More than a quarter of jobs are at high risk from the coming artificial intelligence revolution, according to the OECD in a new report on the impact of AI on the workforce. The Paris-based OECD found that 27% of jobs use easily automated skills that could be replaced with AI, leaving workers fearing for their job stability. The findings of this first-ever study also reveal some surprising positive attitudes among employees already working with AI, with two-thirds praising it for making their tasks less dangerous or tedious.


Ukraine's NATO entry is on hold — is the “Israel Model” a viable alternative?

The NATO Summit in Vilnius will confirm that Ukraine's entry to join the alliance must be delayed. U.S. President Biden has implied Ukraine could get similar security guarantees and support as Israel. There are clear pros and cons of such a security model, which did not happen overnight, writes Oleksandr Demchenko in Ukrainian news website Livy Bereg.

🇺🇦🇮🇱 Biden said that before Ukraine becomes a member of the alliance, the United States might consider providing Kyiv with security guarantees based on the “Israel Model.” The Americans understand that there is no consensus in NATO on Ukraine's accession as some countries are still afraid of the prospect of a direct confrontation with Russia. Washington also understands that Moscow will prolong the war just to deter Ukraine's accession to NATO, and even if it loses, Russia will prepare for revenge.
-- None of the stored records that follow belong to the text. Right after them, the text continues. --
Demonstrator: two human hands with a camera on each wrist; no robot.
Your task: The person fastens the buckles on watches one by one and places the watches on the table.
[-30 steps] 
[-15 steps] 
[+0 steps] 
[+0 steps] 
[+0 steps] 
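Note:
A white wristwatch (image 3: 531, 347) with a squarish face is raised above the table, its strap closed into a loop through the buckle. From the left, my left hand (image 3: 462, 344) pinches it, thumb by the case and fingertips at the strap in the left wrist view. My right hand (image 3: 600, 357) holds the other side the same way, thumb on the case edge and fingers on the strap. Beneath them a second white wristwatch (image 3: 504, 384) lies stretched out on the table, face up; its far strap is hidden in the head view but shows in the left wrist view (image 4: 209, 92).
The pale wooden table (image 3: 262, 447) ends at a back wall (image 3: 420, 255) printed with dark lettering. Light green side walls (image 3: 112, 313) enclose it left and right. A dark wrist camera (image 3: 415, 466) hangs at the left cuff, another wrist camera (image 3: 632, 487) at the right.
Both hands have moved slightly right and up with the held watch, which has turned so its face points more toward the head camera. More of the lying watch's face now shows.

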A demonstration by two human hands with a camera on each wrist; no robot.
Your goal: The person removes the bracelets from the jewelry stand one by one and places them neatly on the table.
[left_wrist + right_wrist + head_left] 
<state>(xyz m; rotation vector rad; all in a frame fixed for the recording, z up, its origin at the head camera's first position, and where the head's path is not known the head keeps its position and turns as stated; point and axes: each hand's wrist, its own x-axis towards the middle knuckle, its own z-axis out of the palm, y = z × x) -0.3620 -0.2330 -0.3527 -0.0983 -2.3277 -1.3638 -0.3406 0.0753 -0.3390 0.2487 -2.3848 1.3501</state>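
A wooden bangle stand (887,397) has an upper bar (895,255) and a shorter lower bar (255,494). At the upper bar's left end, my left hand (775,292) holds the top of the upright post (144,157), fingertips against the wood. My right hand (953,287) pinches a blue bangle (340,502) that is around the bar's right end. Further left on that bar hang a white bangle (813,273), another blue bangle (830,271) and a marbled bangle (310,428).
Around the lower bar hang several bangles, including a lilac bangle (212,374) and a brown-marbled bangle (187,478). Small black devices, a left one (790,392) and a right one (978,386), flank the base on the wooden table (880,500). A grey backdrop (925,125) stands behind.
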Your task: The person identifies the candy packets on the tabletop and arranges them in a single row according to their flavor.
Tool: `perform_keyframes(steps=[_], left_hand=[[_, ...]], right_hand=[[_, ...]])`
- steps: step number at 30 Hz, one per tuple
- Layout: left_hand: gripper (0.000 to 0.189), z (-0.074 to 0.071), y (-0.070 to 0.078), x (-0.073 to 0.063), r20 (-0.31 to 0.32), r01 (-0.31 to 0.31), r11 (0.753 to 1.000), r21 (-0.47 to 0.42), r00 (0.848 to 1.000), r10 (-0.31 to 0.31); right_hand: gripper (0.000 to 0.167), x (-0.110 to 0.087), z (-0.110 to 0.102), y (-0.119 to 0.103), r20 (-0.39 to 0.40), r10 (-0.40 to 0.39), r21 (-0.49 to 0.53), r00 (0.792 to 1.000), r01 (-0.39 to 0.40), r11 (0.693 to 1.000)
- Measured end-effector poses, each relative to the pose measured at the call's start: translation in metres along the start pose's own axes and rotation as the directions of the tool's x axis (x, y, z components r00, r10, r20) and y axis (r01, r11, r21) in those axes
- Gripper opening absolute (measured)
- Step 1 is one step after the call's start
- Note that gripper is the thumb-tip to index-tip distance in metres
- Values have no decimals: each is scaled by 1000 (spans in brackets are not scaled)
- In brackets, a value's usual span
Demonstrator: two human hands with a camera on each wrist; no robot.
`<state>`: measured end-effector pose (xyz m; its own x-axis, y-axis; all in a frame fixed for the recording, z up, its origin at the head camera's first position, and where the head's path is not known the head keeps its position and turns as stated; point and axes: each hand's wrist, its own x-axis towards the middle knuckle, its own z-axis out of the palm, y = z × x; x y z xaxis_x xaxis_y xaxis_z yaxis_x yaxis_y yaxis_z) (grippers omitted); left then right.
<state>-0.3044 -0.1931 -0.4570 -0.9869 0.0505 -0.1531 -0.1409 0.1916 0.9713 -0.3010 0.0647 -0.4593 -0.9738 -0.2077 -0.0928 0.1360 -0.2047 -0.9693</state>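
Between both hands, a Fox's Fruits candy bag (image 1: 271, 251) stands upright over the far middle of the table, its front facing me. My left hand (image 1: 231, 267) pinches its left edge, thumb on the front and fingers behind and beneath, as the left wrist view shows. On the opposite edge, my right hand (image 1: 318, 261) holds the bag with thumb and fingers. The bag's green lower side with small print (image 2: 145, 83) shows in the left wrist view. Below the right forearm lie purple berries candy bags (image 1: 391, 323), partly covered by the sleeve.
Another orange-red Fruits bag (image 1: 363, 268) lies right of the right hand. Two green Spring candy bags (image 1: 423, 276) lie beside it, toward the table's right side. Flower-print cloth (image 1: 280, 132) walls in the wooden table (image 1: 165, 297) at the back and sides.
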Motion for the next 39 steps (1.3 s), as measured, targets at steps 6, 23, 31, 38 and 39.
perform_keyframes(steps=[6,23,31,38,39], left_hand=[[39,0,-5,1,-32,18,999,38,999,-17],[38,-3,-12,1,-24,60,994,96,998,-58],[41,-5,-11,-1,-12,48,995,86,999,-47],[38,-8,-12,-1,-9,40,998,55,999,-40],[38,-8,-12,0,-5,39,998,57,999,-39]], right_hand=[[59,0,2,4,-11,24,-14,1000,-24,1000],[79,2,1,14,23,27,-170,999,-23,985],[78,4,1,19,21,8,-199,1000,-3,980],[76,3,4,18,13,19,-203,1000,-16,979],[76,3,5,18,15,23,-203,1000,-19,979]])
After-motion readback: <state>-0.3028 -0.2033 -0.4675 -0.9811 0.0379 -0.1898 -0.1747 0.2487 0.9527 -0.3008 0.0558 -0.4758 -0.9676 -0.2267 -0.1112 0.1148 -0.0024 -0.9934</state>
🤝 Over the past half-century, the United States has been helping Israel defend itself, on multiple levels and across different sectors of the military and society at large. The U.S. organizes joint training exercises and provides medical equipment, military technology, surveillance systems, training, and counseling. Cooperation also extends to the information front, where both countries exchange sensitive information on the situation in the Middle East.

⚠️ But it's key to understand that the United States can use security guarantees not only as a carrot but also as a stick. Some prior White House administrations have put pressure on Israel and threatened to cut off defense support and financial assistance during various wars that Jerusalem waged to defend itself or restore its territorial integrity.

➡️ Read more on Worldcrunch.com


“She had a long job of detaching herself from the cult mentality and accepting responsibility for her crimes.”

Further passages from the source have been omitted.